Balancing tax efficiency with regulatory compliance and reputational risk defines modern cross border structuring. The post-BEPS environment (OECD Base Erosion and Profit Shifting project, 2015 onwards) has eliminated many aggressive planning techniques that were once commonplace. Structures that lack economic substance, serve no purpose beyond tax reduction, or rely on mismatches between jurisdictions now face significant challenge from tax authorities.

That said, legitimate tax planning remains entirely appropriate. Tax treaties exist precisely to prevent double taxation and to allocate taxing rights between countries.
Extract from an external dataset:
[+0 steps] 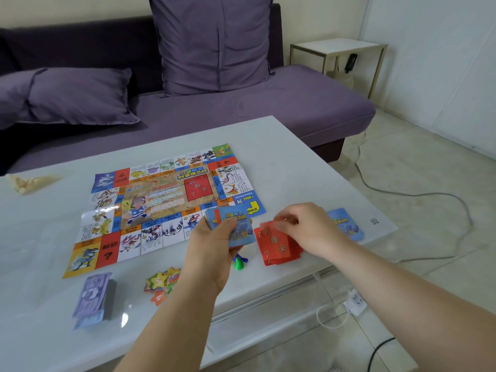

Using these treaties as intended is not aggressive—it’s sensible wealth management.

Common tax planning levers for cross-border investors:

  • Treaty relief on dividends: Reducing withholding tax from 30% to 15% or lower by holding through treaty-eligible structures

  • Portfolio interest exemption: US-source interest on qualifying debt is exempt from withholding for foreign investors

  • Participation exemption regimes: Luxembourg, Netherlands, and Singapore exempt dividends and capital gains from qualifying subsidiaries

  • Irish-domiciled ETFs: Access US equity markets with reduced withholding and no US estate tax exposure

  • Debt vs. equity structuring: Interest payments are often deductible at the payer level and may face lower withholding than dividends

Substance requirements have become the critical gating factor. Jurisdictions like Luxembourg, Ireland, and Singapore now require entities to demonstrate genuine economic presence:

  • Board meetings held in the jurisdiction with local directors

  • Qualified staff employed locally to manage the entity’s activities

  • Key decisions made in the jurisdiction, documented in minutes

  • Adequate premises and operating expenditure

Transparent, well-documented structures are essential to withstand tax authority audits, particularly with CRS enabling automatic exchange of information. A structure that looks artificial or lacks supporting documentation will attract scrutiny. Many advisors now recommend “substance over form” as the guiding principle—if a structure doesn’t make commercial sense beyond tax savings, don’t use it.

Dividend, Interest, and Capital Gains: Practical Tax Considerations

Understanding how different income types are taxed across borders is fundamental to structuring decisions.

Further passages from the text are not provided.